Niedawno prokuratura ujawniła, że ze względu na nowe dowody w sprawie tragicznej śmierci małej Madzi, zostanie zbadana wersja, w której "została ona pozbawiona życia w wyniku celowego i zaplanowanego działania osób trzecich". Zobacz: Ktoś pomógł jej w UKRYCIU ZWŁOK? Okazuje się, że policja podejrzewa nie tylko, że osoba trzecia pomogła jej mamie w ukryciu ciała, ale także, że dziewczynka nie zmarła w wyniku wypadku. Jedną z koronnych poszlak, którą obecnie badają funkcjonariusze, dotyczy Katarzyny W. i zawartości jej komputera.
Jego zawartość jest szokująca...
W kilka dni przed śmiercią córki sprawdzała w internecie, jaki dostanie zasiłek oraz ile kosztuje trumna dla dziecka – mówi jeden ze śledczych Gazecie Wyborczej.

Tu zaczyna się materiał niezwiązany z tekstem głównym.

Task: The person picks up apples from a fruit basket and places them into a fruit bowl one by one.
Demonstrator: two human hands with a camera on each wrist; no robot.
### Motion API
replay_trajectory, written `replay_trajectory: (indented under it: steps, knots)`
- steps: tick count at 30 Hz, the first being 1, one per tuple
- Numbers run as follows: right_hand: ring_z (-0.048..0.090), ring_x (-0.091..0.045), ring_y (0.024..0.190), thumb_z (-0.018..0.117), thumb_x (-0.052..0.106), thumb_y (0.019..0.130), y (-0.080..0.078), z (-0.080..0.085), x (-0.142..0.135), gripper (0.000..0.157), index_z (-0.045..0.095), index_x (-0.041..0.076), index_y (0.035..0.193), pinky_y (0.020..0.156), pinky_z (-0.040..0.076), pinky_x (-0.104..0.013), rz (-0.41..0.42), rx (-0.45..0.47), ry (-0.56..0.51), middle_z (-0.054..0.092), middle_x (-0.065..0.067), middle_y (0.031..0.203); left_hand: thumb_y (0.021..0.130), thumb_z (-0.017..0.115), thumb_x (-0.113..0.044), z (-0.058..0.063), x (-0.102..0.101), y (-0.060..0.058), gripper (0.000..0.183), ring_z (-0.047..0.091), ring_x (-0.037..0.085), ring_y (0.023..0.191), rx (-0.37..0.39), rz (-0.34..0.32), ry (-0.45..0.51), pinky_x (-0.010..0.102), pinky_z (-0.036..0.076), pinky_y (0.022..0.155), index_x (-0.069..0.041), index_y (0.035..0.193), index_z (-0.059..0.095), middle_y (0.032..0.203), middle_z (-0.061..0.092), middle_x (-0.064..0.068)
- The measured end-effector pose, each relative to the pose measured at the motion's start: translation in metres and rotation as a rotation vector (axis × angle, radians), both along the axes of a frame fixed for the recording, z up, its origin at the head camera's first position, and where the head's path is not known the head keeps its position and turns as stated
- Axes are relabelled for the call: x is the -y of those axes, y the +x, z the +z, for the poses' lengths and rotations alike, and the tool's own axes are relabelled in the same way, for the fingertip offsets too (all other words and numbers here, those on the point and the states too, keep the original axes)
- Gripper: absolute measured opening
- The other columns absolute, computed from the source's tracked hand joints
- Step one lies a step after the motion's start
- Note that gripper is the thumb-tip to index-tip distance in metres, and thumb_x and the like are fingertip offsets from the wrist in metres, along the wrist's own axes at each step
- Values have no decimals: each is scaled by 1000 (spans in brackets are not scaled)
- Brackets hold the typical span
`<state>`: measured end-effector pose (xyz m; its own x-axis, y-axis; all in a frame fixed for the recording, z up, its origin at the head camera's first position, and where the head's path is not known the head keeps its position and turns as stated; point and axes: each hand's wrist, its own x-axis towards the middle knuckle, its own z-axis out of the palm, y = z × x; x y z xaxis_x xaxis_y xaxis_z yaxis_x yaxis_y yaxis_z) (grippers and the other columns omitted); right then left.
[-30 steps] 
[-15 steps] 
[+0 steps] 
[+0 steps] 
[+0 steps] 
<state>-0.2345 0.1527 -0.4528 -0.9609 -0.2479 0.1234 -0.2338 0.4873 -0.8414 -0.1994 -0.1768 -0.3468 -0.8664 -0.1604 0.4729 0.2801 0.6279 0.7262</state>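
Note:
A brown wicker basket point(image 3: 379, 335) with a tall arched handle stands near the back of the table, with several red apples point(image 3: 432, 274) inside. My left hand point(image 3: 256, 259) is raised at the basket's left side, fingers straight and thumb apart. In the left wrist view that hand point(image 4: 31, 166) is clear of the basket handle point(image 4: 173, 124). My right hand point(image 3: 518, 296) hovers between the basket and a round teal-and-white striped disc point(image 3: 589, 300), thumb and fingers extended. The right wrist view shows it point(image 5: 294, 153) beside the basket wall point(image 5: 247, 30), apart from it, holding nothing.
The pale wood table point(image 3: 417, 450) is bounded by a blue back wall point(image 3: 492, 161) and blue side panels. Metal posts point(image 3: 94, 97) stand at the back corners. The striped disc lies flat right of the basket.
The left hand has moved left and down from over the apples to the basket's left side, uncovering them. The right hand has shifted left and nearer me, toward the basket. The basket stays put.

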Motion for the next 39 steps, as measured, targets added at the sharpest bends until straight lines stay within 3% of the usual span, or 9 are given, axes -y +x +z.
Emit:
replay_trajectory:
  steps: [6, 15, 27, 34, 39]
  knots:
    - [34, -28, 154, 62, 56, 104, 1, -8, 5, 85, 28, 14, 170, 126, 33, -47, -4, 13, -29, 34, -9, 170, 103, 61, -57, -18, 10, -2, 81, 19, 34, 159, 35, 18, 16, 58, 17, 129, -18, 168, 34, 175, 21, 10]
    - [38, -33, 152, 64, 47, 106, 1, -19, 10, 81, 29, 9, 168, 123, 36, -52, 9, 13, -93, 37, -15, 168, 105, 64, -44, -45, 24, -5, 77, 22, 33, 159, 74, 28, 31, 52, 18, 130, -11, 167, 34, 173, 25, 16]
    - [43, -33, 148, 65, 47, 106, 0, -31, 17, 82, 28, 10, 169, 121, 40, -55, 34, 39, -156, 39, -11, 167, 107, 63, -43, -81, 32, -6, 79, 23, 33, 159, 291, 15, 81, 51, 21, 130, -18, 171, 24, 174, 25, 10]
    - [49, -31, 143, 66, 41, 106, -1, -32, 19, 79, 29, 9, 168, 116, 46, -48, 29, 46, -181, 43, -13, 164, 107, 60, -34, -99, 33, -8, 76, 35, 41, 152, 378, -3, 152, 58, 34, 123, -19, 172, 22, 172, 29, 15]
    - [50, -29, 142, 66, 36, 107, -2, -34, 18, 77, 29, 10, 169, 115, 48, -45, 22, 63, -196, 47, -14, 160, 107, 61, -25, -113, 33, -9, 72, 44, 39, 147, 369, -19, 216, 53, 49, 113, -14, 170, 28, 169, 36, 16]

Ustalono, że matka 6-miesięcznej Madzi szukała także informacji o objawach zatrucia tlenkiem węgla oraz... jak przebiega śmierć poprzez zaczadzenie. Co więcej, we krwi dziecka biegli odkryli hemoglobinę tlenkową, występującą podczas zatrucia czadem.

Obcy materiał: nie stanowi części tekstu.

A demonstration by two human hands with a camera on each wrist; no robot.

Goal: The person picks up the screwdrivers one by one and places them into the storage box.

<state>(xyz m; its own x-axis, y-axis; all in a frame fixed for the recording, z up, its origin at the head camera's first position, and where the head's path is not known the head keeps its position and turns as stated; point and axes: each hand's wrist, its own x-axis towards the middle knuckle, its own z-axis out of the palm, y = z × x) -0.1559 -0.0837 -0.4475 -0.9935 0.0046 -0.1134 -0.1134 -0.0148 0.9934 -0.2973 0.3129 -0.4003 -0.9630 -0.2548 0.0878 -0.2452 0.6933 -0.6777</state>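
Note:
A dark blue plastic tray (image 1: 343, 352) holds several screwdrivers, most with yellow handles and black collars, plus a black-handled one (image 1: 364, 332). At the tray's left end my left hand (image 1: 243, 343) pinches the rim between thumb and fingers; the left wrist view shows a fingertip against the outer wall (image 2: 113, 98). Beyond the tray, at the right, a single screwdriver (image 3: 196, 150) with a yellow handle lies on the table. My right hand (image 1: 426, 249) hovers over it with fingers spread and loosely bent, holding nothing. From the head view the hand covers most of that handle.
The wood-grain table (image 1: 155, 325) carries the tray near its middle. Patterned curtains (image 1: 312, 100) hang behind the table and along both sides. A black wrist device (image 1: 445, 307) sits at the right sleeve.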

Policjanci ustalili, że sąsiedzi przed zaginięciem dziecka widzieli, jak z okna mieszkania Katarzyny W. wydzielał się dym. Ze względu na nowe dowody w sprawie zlecono badanie pieców i przewodów kominowych w mieszkaniu rodziców dziewczynki. Wyniki będą znane dopiero za kilka dni i mogą ostatecznie zmienić cały bieg sprawy.
Prosimy, nie komentujcie tego w tej chwili zbyt ostro. Poczekajcie, aż wszystko wyjaśni się na 100%. Jeżeli informacje te się potwierdzą, życie tej młodej kobiety i tak będzie pewnie skończone. Mamy tylko nadzieję, że wielkie media informacyjne, które zrobiły z tej tragedii ogólnokrajowe wydarzenie o wysokiej oglądalności będą o tym pamiętać. To jest naprawdę moment, żeby się zatrzymać i pomyśleć.
Mamy też nadzieję, że tą rodziną opiekuje się teraz ktoś inny niż Krzysztof Rutkowski i że jest to osoba, która naprawdę wie, co robi. Ta historia niestety będzie miała ciąg dalszy. Oby był on smutny ale nie tragiczny. Trzymać kciuki można już chyba tylko za to.